AI-image generator Runway was caught scraping thousands of YouTube videos and films without consent to train its large language models, according to leaked internal documents via 404 Media.
According to the report, the multibillion-dollar AI firm was secretly using illegally obtained popular YouTube videos and paywalled media to train its latest AI models.
Although the report was unable to confirm which AI model trained from the scraped data sets, 404 Media hinted that the model could be the company's latest Gen-3 model based on how it evaded previous inquiries.
In an earlier TechCrunch interview, Runway co-founder Anastasis Germanidis claimed that its AI only uses "internal datasets" with an "in-house research team that oversees all of our training."
If the statement is proven false, the AI firm could likely violate YouTube's policy against unauthorized data scraping policy Google has enforced against OpenAI.
It is worth noting that Runway is a Google-backed firm with a $1.5 billion investment in June last year and allows its cloud storage system to be used to train new AI models.
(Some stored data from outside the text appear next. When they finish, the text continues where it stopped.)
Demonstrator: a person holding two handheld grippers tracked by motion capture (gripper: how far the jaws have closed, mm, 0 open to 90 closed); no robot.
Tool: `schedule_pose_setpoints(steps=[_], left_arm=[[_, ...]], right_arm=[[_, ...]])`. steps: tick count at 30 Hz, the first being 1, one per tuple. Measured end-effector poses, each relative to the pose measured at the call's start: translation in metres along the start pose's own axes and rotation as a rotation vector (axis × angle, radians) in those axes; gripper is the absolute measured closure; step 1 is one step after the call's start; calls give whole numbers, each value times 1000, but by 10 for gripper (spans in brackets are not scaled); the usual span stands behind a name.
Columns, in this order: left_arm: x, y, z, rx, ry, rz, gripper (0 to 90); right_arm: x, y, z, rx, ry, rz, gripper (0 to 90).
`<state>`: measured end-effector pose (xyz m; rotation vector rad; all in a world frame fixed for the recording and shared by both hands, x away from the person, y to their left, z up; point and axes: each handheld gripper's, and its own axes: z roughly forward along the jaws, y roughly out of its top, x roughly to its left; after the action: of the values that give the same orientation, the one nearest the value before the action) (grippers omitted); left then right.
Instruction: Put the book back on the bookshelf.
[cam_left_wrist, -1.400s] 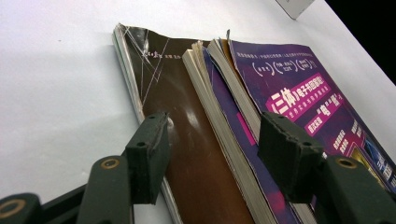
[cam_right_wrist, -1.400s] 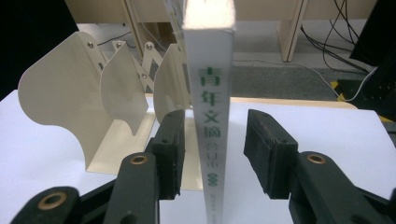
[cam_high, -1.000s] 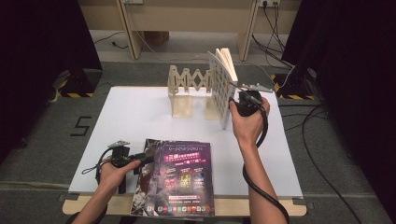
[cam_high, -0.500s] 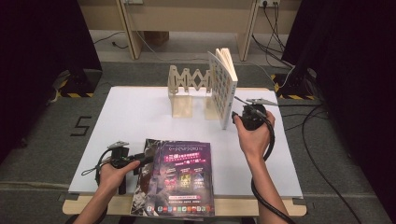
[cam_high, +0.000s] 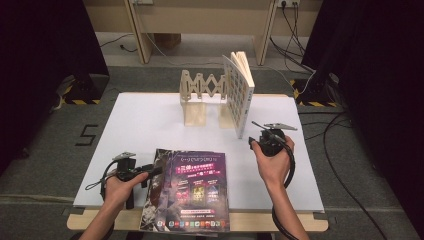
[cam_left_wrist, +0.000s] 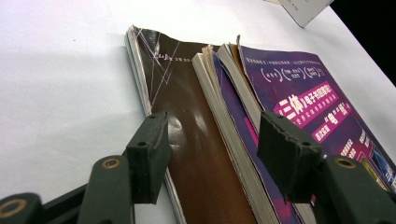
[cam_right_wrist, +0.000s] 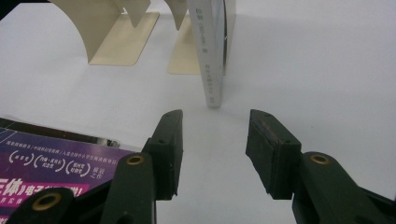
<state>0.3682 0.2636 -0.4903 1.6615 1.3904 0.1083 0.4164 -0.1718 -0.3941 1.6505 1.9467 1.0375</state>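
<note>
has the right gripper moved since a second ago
Yes. The right gripper has come back toward the person and down, away from the upright book in the rack. Its jaws stand open with nothing between them.

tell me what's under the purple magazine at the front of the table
Under the purple magazine lies at least one more, then a dark brown-covered magazine jutting out left. Their covers beneath and the table below are hidden.

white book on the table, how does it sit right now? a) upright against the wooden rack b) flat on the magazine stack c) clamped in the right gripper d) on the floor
a: the white book stands upright against the wooden rack, with nothing clamped on it.
</note>
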Motion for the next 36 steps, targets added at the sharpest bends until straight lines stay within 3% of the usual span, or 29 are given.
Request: schedule_pose_setpoints(steps=[11,18,29,36], left_arm=[[-3,1,3,-7,1,-22,441],[-10,6,5,-9,-4,-5,438],[-25,10,17,24,-29,22,455],[-36,11,28,55,-33,56,466]], right_arm=[[0,-30,3,69,15,-14,554],[4,-49,6,104,40,-22,550],[20,-62,20,168,82,-27,549],[40,-62,35,205,134,-58,544]])
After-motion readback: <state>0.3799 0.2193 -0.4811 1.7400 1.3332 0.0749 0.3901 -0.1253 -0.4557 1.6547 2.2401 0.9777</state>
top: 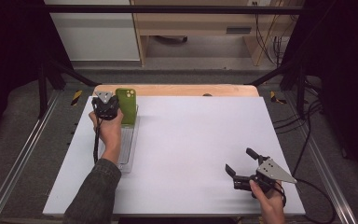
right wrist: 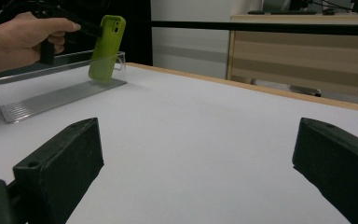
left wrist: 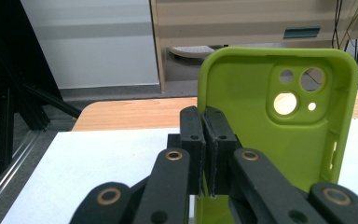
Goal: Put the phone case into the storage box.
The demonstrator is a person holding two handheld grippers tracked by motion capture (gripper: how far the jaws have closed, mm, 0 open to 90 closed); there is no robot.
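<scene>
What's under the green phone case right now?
The clear plastic rack on the white table. The phone case stands tilted over its far end, pinched at one edge by the left tongs. Whether its bottom edge touches the ribbed base isn't clear.

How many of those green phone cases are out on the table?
1. The green phone case stands upright at the far end of the clear rack on the table's left side, pinched along its edge by the left gripper. No other is visible.

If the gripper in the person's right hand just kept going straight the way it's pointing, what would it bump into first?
Probably nothing soon: the right gripper, jaws open, points across the bare white table. Farther along, toward the left, stand the clear rack and green phone case, though depth is hard to judge.
</scene>
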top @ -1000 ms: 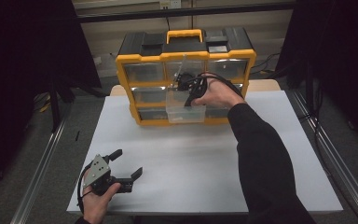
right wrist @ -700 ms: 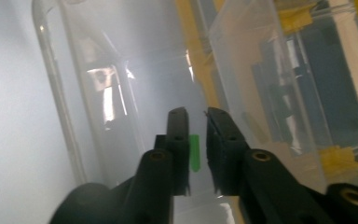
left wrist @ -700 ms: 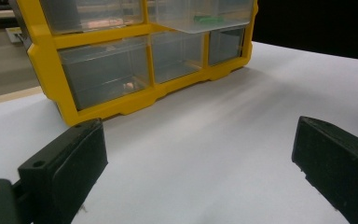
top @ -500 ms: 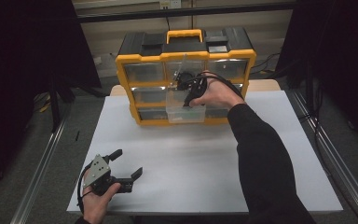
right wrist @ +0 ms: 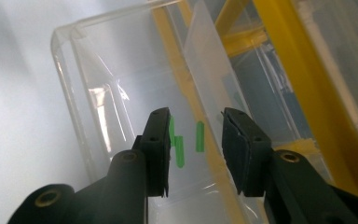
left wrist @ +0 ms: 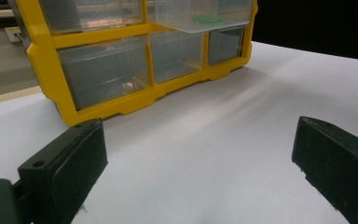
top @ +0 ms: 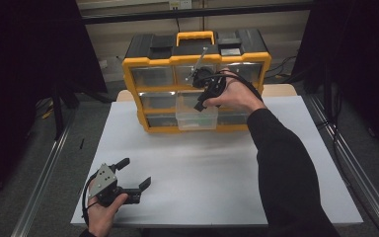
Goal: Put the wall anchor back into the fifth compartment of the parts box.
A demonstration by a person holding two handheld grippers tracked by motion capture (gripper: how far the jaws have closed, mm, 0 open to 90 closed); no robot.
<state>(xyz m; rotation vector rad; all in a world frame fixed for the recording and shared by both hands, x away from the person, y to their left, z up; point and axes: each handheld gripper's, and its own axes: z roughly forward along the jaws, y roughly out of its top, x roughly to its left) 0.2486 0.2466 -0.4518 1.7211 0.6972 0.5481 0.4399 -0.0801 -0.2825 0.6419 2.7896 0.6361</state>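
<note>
A yellow drawer organizer (top: 197, 59) stands at the back of the white table (top: 202, 168). Its clear middle drawer (top: 196, 118) is pulled out. My right gripper (top: 201, 104) points down into that drawer. Its jaws have just been opening, and the fingertips (right wrist: 161, 121) stand apart above small green pieces (right wrist: 179, 150) on the drawer floor (right wrist: 88, 70); one piece lies close beside the left pad, not pressed. My left gripper (top: 134, 173) rests low near the table's front left, jaws wide open with nothing between them (left wrist: 200, 126). From there the organizer (left wrist: 102, 39) and a green piece (left wrist: 207, 19) show ahead.
Metal rails (top: 44, 177) run along both sides of the table. The other organizer drawers (top: 150, 76) are closed; a small pale item (left wrist: 128, 86) lies in a lower one. Bare white tabletop (top: 217, 163) lies between the organizer and the left gripper.
</note>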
AI Firms Accused of Scraping YouTube Videos for Data Training
Runway is not the only AI firm being accused of illegally using licensed and protected content to train its new models.
Tech industry giants like Apple, Anthropic, Nvidia, and Salesforce have been reported of using scraped popular YouTube videos for AI data training.
Even Google itself has notably taken user-generated content on its video-streaming social platform to train text-based AI models.
How to Protect User Content on YouTube from AI Data Scrapers?
The best way to prevent AI data scrapers from obtaining user-generated content on social platforms like YouTube is to use tools that could fill the video with invisible "AI poisons."
This basically works by adding an invisible layer that could render the video or data unusable when processed on AI training.
Most tools for these filters are available for free, although users would need to make requests first before having their content protected.